Each line below that contains "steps" counts once; report the total and nothing more.
---- Dataset excerpt
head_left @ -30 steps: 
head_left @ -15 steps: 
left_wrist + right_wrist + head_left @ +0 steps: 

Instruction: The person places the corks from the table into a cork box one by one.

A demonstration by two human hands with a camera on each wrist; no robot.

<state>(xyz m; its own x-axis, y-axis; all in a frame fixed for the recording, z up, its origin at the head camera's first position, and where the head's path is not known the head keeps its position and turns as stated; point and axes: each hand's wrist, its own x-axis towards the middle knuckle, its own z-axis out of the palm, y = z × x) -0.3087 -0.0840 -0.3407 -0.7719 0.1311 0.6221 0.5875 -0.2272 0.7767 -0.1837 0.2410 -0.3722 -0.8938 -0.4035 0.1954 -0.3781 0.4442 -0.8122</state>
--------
* [Exercise response]
3